Rüsva; ayıplanacak durumda olan, ayıplanan, rezil, kepâze, itibarsız, hor, hakir, aşağılık, kötülükle şöhret bulmuş, maskara, ayıpları meydana çıkarılmış gibi anlamlara gelir. işte rüsva kelimesi ile ilgili cümleler.
– Hırsızlık yaparken yakalandı, mahallede rezil rüsva oldu.
– Seni böyle cihâna rüsvay etmekte bulunan bir edepsiz mel’ûnun neresini seviyorsun? (A. Midhat Efendi)
– Ben de âleme rüsvay olacağım. (A. Midhat Efendi)
– Behey hınzır behey câzû / Rüsvay eyledin sen bizi (Köroğlu)
– Kasd eylese gizlenmeğe düşmen anı nîzen / Parmağı ile gösterip eyler anı rüsvâ. (Mesîhî)
– Amerikalılar davranışlarıyla rezil rüsva oldular.

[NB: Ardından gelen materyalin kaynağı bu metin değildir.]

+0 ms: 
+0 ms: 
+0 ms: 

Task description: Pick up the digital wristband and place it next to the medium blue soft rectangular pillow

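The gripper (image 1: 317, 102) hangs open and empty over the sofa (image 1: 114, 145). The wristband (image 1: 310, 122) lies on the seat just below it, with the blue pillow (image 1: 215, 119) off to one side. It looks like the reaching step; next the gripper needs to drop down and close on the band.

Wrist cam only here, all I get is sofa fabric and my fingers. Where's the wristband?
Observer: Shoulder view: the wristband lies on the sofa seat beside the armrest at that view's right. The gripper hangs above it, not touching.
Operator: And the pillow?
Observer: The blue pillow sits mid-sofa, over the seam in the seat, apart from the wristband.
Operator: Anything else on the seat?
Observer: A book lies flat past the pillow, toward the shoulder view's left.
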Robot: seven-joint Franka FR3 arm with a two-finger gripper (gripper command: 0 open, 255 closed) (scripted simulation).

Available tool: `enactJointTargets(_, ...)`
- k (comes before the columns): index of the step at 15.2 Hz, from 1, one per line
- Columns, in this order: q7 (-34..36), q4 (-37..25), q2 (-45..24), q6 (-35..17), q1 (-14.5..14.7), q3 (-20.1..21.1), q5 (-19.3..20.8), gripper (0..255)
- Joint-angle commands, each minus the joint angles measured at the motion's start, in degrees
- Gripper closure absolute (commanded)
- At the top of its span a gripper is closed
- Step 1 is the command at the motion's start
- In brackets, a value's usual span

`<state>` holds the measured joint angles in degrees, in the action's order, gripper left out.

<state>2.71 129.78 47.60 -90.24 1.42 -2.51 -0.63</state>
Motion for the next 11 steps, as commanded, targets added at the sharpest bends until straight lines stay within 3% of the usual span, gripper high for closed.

– …Yoksa siz Kitabʼın bir kısmına inanıp bir kısmını inkâr mı ediyorsunuz? Sizden öyle davrananların cezası dünya hayatında ancak rüsvaylık; kıyâmet gününde ise en şiddetli azâba itilmektir. Allah sizin yapmakta olduklarınızdan asla gâfil değildir. (el-Bakara, 85)
– Şâhid-i ismet olur aşk ile rüsvâ-yı cünun. (Leskofçalı Gālib)
– Bunları dünyaya rezil rüsva edeceğiz.
– Aman dikkat! Kızı almaya alacaksın. Rüsvaylık istemem. (K. Tâhir)
– Bir dem gelir ki olur uyûb-ı nihan ayan / Rüsvây olursun ey dil-i bîçâre el-aman (Fıtnat Hanım)
– Taşlara döğüp başımı rüsvâ gezer oldum / Ey akl kaçıp kurtula-gör derd-i serimden. (Fuzûlî)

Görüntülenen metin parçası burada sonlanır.